INSTRUCTIONS TO FOLLOW
The copy you produce must repeat each record exactly and contain no pictures.

----

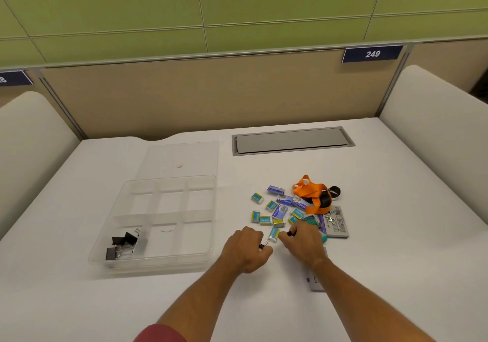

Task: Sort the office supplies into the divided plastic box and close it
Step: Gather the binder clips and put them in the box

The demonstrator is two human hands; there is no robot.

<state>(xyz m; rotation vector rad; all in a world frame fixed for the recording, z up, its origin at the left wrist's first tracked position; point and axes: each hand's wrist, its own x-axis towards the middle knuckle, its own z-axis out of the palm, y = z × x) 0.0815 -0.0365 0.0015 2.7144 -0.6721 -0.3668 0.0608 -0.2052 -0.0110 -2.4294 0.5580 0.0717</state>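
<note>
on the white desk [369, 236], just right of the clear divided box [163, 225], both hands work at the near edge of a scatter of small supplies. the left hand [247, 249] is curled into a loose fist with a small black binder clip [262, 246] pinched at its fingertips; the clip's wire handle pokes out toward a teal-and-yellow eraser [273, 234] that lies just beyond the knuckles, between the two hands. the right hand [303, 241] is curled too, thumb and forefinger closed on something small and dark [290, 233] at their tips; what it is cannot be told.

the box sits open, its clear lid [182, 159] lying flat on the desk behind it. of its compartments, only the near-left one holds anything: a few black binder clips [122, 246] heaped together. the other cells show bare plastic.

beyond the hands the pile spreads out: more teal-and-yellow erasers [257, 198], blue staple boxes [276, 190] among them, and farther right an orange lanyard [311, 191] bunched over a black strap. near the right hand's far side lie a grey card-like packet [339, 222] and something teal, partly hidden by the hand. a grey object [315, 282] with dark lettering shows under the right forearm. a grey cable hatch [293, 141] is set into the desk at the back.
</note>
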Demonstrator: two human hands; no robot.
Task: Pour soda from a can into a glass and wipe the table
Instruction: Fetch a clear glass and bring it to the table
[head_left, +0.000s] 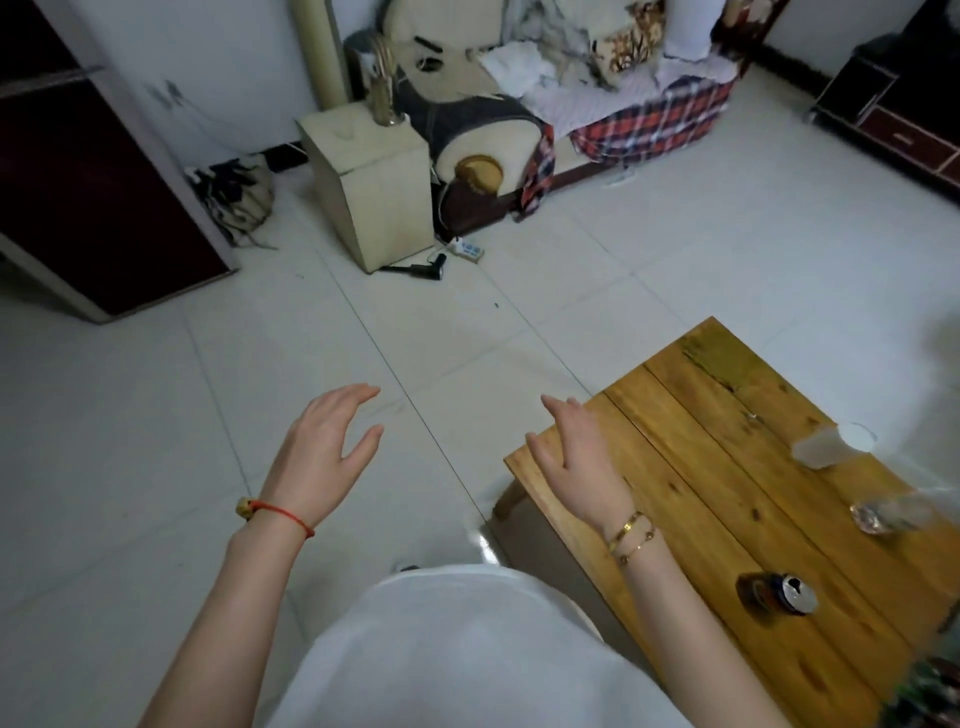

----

THE COMPLETED TASK
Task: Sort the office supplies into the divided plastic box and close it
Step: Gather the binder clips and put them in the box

The demonstrator is two human hands; there is no robot.

<state>(xyz m; rotation vector rad; all in a world frame fixed for the recording, z up, its origin at the left wrist's first tracked position; point and axes: each hand's wrist, its own x-axis towards the middle knuckle, its own z-axis out of the palm, y = z × x) 0.0815 -0.0365 0.0015 2.7144 -0.6721 -0.3668 0.0608 -0.2052 -0.0110 -2.4294 0.5580 0.0717</state>
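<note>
on the white desk [369, 236], just right of the clear divided box [163, 225], both hands work at the near edge of a scatter of small supplies. the left hand [247, 249] is curled into a loose fist with a small black binder clip [262, 246] pinched at its fingertips; the clip's wire handle pokes out toward a teal-and-yellow eraser [273, 234] that lies just beyond the knuckles, between the two hands. the right hand [303, 241] is curled too, thumb and forefinger closed on something small and dark [290, 233] at their tips; what it is cannot be told.

the box sits open, its clear lid [182, 159] lying flat on the desk behind it. of its compartments, only the near-left one holds anything: a few black binder clips [122, 246] heaped together. the other cells show bare plastic.

beyond the hands the pile spreads out: more teal-and-yellow erasers [257, 198], blue staple boxes [276, 190] among them, and farther right an orange lanyard [311, 191] bunched over a black strap. near the right hand's far side lie a grey card-like packet [339, 222] and something teal, partly hidden by the hand. a grey object [315, 282] with dark lettering shows under the right forearm. a grey cable hatch [293, 141] is set into the desk at the back.
</note>
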Demonstrator: two human hands; no robot.
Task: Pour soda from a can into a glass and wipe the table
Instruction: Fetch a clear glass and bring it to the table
[head_left, +0.000s] 

The output given here is complete.